Xi Dada, c’est-à-dire, Tonton Xi, est le surnom de Xi Jinping, le maître de la Chine communiste depuis le 15 novembre 2012. Il s’est fait renouveler son mandat de Secrétaire Général du Parti communiste chinois (PCC) et de Président de la Commission militaire centrale du PCC le 25 octobre 2017 au 19e congrès du PCC. En outre, il a été élu Président de la République populaire de Chine le 14 mars 2013 et devrait être réélu dans quelques jours pour un second mandat de cinq ans.

Selon quelques indiscrétions diffusées par le "South China Morning Post" en décembre 2017, Wang Qishan (69 ans), proche de Xi Jinping, maire de Pékin de 2003 à 2007, Vice-Premier Ministre du 15 mars 2008 au 14 mars 2013, qui a supervisé la lutte contre la corruption de novembre 2012 à octobre 2017 à la tête de la stratégique Commission centrale pour l’inspection disciplinaire et qui a pris sa retraite à cause de son âge, pourrait être désigné Vice-Président de la République en mars 2018. C’est normalement un poste honorifique, mais qui parfois, dans le passé, fut aussi une fonction essentielle pour renforcer le pouvoir du chef.

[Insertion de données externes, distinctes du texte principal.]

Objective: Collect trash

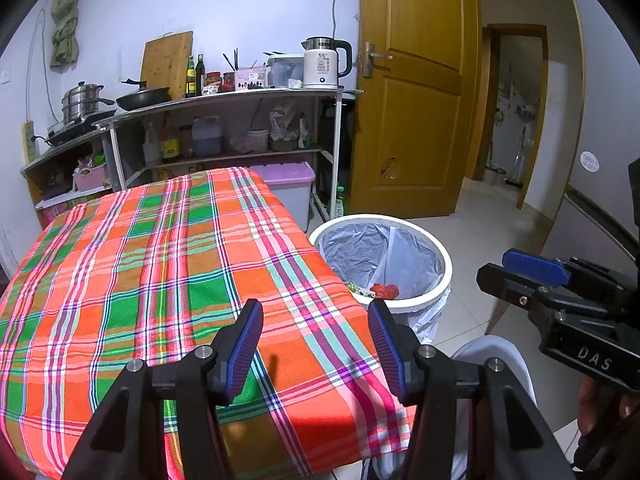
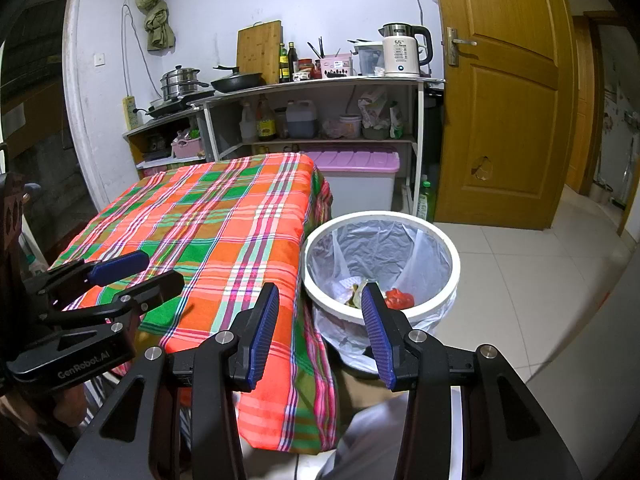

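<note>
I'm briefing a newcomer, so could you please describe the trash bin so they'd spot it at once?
Start at the table with the plaid cloth; on the tiled floor beside its corner stands the trash bin. It is the only round white container there, lined with a grey bag.

The white round plastic bin (image 1: 440, 280) lined with a grey bag has its near-left rim hidden behind the orange-and-green plaid-covered worktop (image 1: 160, 260). The scraps beside the red crumpled wrapper (image 2: 399, 298) inside are too small to identify. The labels on the dark glass bottles (image 2: 289, 63) are unreadable.
</note>
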Action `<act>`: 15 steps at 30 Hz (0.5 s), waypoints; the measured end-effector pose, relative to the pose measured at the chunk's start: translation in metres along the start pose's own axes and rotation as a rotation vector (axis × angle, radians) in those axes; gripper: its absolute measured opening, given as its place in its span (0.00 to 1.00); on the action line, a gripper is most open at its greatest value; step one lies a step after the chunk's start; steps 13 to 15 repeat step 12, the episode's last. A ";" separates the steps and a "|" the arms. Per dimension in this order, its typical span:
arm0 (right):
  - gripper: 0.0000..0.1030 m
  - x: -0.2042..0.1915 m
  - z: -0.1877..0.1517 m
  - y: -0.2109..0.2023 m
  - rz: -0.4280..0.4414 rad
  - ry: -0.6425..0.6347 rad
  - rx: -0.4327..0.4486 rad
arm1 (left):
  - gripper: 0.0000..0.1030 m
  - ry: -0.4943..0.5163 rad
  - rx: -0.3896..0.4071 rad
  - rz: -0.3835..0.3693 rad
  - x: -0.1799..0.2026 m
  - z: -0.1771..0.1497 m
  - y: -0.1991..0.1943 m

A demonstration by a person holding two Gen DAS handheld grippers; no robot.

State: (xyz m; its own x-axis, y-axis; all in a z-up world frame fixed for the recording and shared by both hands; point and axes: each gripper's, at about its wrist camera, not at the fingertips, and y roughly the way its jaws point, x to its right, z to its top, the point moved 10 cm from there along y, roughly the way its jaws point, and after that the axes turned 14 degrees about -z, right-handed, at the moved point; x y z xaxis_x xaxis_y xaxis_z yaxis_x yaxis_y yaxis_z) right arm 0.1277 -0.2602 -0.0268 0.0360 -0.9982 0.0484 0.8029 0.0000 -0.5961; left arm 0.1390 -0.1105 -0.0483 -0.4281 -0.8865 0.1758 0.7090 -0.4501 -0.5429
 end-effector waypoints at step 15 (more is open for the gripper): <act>0.43 0.002 -0.002 0.001 -0.001 0.001 -0.003 | 0.52 0.020 -0.004 -0.019 0.007 -0.001 0.004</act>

Arrivé au pouvoir il y a une dizaine d’années, parmi la cinquième génération des dirigeants communistes chinois, et issu des "princes rouges", Xi Jinping (64 ans) est en train de renouer de plus en plus avec le culte de la personnalité qui avait cours à l’époque de Mao Tsé-Toung, dont il a célébré avec faste le 120e anniversaire de la naissance en 2013 (2 milliards d’euros furent dépensés à cette occasion). Tout est fait dans la presse et la télévision pour laisser croire que Xi Jinping serait l’équivalent de Mao et de Deng Xiaoping dans l’imaginaire populaire.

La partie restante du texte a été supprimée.